Federici A B, Mannucci P M, Lombardi R, Lattuada A, Colibretti M L, Dent J A, Zimmerman T S

机构信息

Angelo Bianchi Bonomi Hemophilia and Thrombosis Center, University of Milano, Italy.

出版信息

Am J Hematol. 1989 Dec;32(4):287-93. doi: 10.1002/ajh.2830320409.

Abstract

In this study a new variant of type II von Willebrand disease is identified by multimeric analyses of increasing resolving power. Prior to multimeric analysis, the patient was misdiagnosed as carrying an undefined abnormality in platelet function because of his normal von Willebrand factor antigen (vWF:Ag) and low borderline ristocetin cofactor (Ricof) levels. Absence of the largest multimers from the patient's plasma and platelets was shown in a low-resolution system, but all the multimers were present in his relatives. An abnormality in the complex multimeric structure was demonstrated in both plasma and platelets with high-resolution agarose gels.
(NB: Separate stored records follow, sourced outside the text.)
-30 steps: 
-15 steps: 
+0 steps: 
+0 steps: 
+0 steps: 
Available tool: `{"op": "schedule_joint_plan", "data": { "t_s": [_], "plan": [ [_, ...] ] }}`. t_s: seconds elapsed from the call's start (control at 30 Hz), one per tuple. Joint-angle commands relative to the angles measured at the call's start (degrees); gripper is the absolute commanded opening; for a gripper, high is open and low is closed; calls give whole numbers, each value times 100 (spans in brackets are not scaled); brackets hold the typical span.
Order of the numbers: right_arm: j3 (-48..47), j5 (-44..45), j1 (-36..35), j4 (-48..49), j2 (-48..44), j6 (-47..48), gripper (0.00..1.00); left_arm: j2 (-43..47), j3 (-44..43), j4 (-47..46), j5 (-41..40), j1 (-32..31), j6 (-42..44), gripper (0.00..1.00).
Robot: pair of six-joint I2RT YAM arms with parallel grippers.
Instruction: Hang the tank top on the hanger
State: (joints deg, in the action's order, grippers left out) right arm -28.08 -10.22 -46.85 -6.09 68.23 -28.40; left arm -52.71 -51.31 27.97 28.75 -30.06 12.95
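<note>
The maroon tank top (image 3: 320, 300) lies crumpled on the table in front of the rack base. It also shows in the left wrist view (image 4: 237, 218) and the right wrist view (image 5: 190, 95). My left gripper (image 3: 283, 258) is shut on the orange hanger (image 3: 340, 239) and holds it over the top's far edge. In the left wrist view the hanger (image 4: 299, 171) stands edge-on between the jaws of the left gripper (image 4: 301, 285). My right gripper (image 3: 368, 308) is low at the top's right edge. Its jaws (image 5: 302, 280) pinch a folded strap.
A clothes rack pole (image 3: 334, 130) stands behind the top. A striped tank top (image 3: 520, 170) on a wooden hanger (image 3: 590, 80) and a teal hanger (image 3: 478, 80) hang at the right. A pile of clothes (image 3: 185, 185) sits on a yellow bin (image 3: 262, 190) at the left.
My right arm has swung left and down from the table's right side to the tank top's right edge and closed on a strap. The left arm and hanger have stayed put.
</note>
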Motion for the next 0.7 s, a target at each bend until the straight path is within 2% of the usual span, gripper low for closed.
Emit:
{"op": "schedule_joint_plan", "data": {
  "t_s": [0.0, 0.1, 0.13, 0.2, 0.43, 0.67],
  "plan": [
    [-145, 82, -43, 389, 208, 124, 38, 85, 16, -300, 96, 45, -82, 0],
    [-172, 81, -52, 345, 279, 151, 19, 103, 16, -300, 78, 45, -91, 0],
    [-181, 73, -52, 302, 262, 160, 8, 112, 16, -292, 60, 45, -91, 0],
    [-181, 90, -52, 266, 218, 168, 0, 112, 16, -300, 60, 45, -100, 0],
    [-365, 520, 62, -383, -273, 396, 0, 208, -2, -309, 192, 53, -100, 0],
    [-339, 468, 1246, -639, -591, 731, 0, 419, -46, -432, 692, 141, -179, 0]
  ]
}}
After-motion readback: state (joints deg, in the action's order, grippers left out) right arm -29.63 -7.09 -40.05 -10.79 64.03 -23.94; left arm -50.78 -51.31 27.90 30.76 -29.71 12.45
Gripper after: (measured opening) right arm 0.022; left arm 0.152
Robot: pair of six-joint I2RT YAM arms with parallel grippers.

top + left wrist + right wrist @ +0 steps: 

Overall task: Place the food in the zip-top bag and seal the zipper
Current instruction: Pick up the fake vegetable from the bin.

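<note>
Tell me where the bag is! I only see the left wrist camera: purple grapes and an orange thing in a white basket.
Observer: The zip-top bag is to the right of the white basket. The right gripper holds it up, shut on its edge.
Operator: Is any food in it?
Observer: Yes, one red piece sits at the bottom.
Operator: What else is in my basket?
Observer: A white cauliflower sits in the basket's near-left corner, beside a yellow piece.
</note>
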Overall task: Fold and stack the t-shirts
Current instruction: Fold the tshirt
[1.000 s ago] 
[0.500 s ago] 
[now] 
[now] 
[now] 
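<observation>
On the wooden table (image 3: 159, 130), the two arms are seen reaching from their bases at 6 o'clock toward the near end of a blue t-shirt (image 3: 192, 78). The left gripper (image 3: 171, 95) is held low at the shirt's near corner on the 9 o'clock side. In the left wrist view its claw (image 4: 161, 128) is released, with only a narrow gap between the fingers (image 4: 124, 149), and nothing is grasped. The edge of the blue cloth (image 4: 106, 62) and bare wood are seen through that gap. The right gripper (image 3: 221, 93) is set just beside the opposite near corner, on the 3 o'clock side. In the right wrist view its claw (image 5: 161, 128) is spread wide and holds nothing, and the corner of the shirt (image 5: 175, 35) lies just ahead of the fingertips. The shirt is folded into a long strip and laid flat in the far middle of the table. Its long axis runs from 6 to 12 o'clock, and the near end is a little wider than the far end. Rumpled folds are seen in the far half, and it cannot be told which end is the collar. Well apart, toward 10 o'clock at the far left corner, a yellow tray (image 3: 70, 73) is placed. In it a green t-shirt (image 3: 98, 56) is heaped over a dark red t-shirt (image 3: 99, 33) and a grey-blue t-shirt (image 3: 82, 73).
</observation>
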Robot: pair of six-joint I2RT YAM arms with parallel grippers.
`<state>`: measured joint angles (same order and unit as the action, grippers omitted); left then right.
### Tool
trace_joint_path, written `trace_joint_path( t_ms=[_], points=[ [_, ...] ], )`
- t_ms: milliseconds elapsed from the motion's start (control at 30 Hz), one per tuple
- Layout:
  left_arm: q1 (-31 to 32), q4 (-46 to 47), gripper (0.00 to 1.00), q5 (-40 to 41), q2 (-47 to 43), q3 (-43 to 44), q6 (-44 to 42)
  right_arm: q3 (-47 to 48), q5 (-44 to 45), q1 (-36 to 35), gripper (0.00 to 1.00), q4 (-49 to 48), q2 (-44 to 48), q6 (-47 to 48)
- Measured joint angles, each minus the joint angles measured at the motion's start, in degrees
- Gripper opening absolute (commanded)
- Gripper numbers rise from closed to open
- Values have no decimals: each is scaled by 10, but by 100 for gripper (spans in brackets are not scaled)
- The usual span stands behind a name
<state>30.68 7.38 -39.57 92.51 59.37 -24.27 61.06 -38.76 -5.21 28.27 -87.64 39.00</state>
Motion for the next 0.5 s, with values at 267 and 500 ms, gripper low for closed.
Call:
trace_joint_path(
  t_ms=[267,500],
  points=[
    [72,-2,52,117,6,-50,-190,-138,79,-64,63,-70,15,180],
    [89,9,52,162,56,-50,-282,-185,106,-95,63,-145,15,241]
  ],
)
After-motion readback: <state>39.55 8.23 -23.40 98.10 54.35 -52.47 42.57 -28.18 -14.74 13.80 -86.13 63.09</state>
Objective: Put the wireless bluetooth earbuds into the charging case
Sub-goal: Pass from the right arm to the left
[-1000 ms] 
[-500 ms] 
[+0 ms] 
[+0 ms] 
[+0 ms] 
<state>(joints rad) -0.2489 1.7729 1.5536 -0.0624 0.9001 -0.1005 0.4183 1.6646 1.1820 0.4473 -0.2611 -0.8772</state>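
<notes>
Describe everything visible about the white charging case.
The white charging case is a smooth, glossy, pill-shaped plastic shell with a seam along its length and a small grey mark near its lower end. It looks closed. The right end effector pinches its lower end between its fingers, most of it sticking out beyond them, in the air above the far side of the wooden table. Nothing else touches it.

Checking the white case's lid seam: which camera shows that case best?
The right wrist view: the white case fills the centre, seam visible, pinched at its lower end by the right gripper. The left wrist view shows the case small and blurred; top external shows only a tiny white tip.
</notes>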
The plasma of the proband and of several family members shows a broader central band with a minor, faster moving satellite band differing from the typical "triplet pattern" observed with normal plasma. Platelets show a "doublet" that runs with a mobility different from the "doublet" in normals. Therefore the proband may be either a homozygote or double heterozygote for this new abnormality. Treatment with desmopressin (DDAVP) on several occasions corrected the prolonged bleeding time of the patient only transiently. Factor VIII increased significantly, but vWF:Ag and Ricof responded poorly. We conclude that this vWF abnormality is different from those observed in the other variants (II A-G) previously described. Therefore the proposed designation for this new variant is type II H.

摘要

在本研究中,通过分辨率不断提高的多聚体分析鉴定出一种II型血管性血友病的新变体。在进行多聚体分析之前,该患者因血管性血友病因子抗原(vWF:Ag)正常且瑞斯托霉素辅因子(Ricof)水平略低于临界值,被误诊为血小板功能存在未明确的异常。在低分辨率系统中显示,患者血浆和血小板中缺乏最大的多聚体,但他的亲属中所有多聚体均存在。使用高分辨率琼脂糖凝胶在血浆和血小板中均证实了复杂多聚体结构存在异常。先证者及几名家庭成员的血浆显示出一条更宽的中央带,伴有一条较小的、移动速度更快的卫星带,这与正常血浆中观察到的典型“三联体模式”不同。血小板显示出一条“双峰带”,其迁移率与正常人的“双峰带”不同。因此,先证者可能是这种新异常的纯合子或双重杂合子。多次使用去氨加压素(DDAVP)治疗仅短暂纠正了患者延长的出血时间。因子VIII显著增加,但vWF:Ag和Ricof反应不佳。我们得出结论,这种vWF异常与先前描述的其他变体(II A - G)中观察到的异常不同。因此,建议将这种新变体命名为II H型。